Миша развернулся и кулаком ударил Филипа в лицо, от удара ортодокс полетел на землю. Несколько секунд лежал, потом кряхтя и сплевывая кровь с зубами поднялся.

– Ты не «великий грешник», – сказал Миша – ты обыкновенная гнида и ничего больше. Я очень надеюсь, что ты не выберешься из Железной Степи. А теперь пошли.

Где-то час они быстро шли, переходя на бег, чтобы Филип не отставал, Миша пропускал его вперед и тычками подгонял фанатика.

Горы сменили сначала крутые, а потом пологие холмы, но все равно Железная степь не вписывалась в пейзаж. Круглая, если верить ехиатойцам, плита диаметром в сто километров, была вдавлена в многострадальное тело земли. Песок не засыпал степь, растения не бросали побеги на ее проклятую поверхность, только покрытое тонким слоем ржавчины железо.
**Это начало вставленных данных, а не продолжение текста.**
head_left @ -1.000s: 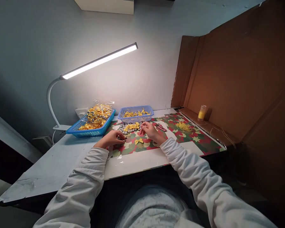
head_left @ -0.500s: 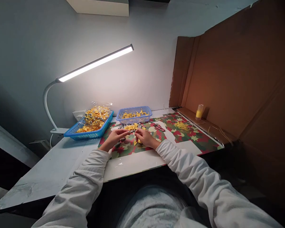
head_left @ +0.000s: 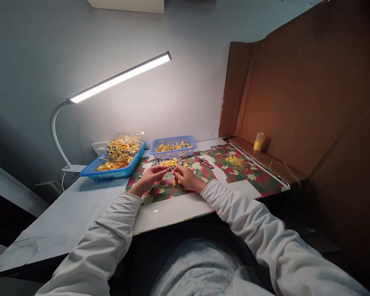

– Мертвое место. – прошептала Рита.

Никто ей не ответил, Миша ненавидел эту степь еще с момента Сдвига, даже неугомонный Филип заткнулся и мрачно смотрел вперед. Многие, те, кто никогда не был в Железной степи, считали ее просто одной из аномалий, вроде Бермудского треугольника на старой Земле. Однако побывавшие здесь боятся даже приближаться к ней. Дело в том, что Железная степь умеет заглядывать в душу и вытаскивать из нее на поверхность самое гнусное и страшное, насмехаясь над страданиями человека.

Из-за скалы вышел Гаврилыч, Филип заметался ища россыпь острых камней или хотя бы гальку, не нашел и, с сожалением, бухнулся на колени в мягкий песок. Ехиатойец походя коснулся макушки завывающего ортодокса, тот ткнулся носом в песок и захрапел. Супруги скинули котомки и уставились на него.

Гигант достал из привесного кармана пояса амулет, похожий на древнекитайский знак рыб, только в этом случае серебряная и коралловая фигурки изображали мерзкого вида пауков. С видимым усилием Гаврилыч разделил их и те злобно шевельнули лапками. Не обращая внимания на попытки вцепиться в лицо, он поднес каждого к губам и что-то прошептал. Потом протянул серебряного Мише, кораллового соответственно Рите.